- Supplied material -

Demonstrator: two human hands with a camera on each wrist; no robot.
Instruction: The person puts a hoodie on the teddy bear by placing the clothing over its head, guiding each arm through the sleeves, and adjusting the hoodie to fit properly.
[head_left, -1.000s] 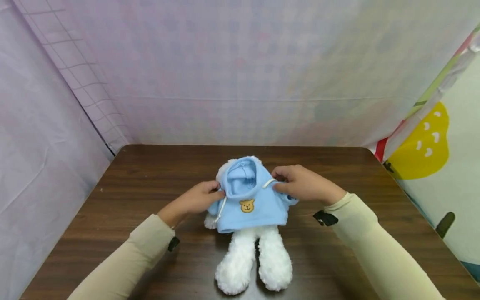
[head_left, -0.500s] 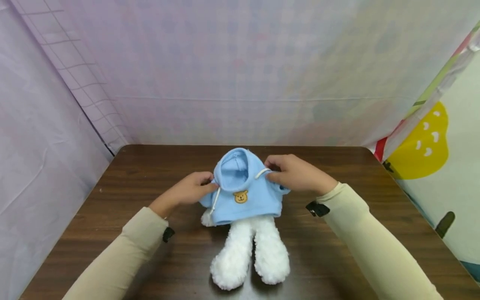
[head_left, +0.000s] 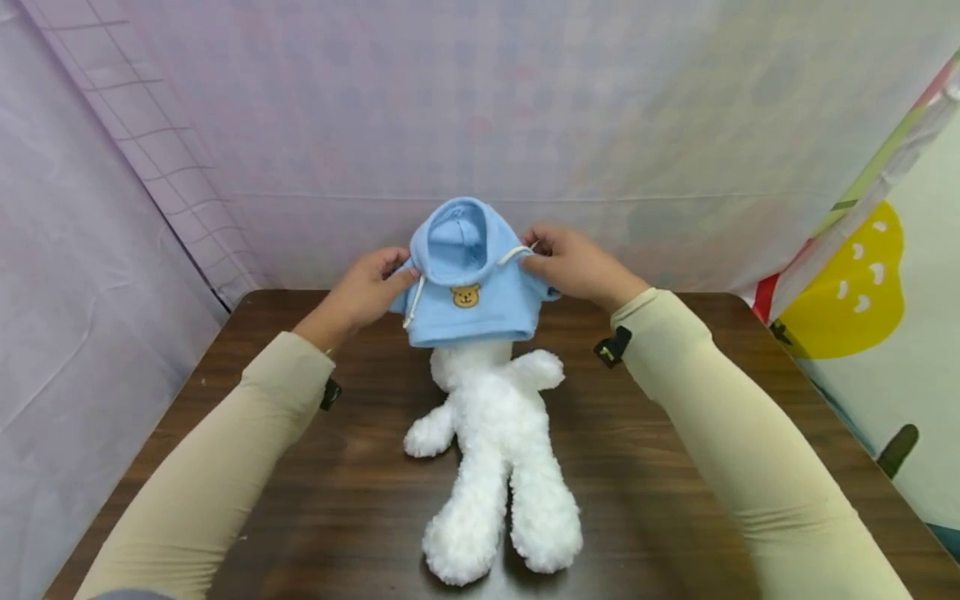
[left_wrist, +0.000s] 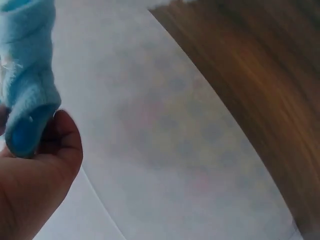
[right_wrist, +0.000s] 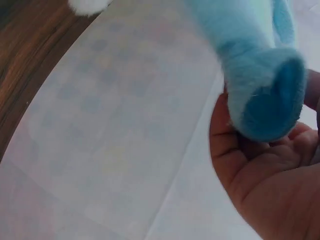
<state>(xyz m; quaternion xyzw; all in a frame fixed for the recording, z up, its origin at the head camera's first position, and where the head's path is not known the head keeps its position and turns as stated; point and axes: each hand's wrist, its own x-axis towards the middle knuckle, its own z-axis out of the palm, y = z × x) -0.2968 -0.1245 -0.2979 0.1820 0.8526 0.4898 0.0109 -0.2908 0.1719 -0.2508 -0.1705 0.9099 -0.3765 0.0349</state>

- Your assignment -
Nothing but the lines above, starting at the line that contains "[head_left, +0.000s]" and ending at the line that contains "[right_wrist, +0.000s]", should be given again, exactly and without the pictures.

- Reply -
[head_left, +0.000s] 
[left_wrist, +0.000s] 
[right_wrist, +0.000s] 

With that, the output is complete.